- **Assignment**: An unaltered copy of the listing below is required.

━━ Information supplied

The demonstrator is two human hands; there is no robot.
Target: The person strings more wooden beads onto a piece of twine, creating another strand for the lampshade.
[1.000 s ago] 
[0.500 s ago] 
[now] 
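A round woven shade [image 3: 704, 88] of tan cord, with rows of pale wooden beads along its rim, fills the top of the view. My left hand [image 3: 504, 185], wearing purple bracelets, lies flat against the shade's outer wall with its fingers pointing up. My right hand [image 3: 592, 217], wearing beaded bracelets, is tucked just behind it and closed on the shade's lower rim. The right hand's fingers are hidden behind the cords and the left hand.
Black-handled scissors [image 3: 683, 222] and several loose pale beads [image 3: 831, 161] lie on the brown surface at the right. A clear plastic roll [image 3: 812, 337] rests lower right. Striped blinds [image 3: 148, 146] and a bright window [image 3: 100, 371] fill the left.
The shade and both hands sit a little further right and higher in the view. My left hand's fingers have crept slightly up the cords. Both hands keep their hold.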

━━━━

- **Answer box**:
The demonstrator is two human hands; there is no robot.
Target: The person strings more wooden beads onto a piece of twine, creating another strand for the lampshade.
[1.000 s ago] 
[0.500 s ago] 
[now] 
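A round woven shade [image 3: 704, 88] of tan cord, with rows of pale wooden beads along its rim, fills the top of the view. My left hand [image 3: 504, 185], wearing purple bracelets, lies flat against the shade's outer wall with its fingers pointing up. My right hand [image 3: 592, 217], wearing beaded bracelets, is tucked just behind it and closed on the shade's lower rim. The right hand's fingers are hidden behind the cords and the left hand.
Black-handled scissors [image 3: 683, 222] and several loose pale beads [image 3: 831, 161] lie on the brown surface at the right. A clear plastic roll [image 3: 812, 337] rests lower right. Striped blinds [image 3: 148, 146] and a bright window [image 3: 100, 371] fill the left.
The shade and both hands sit a little further right and higher in the view. My left hand's fingers have crept slightly up the cords. Both hands keep their hold.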

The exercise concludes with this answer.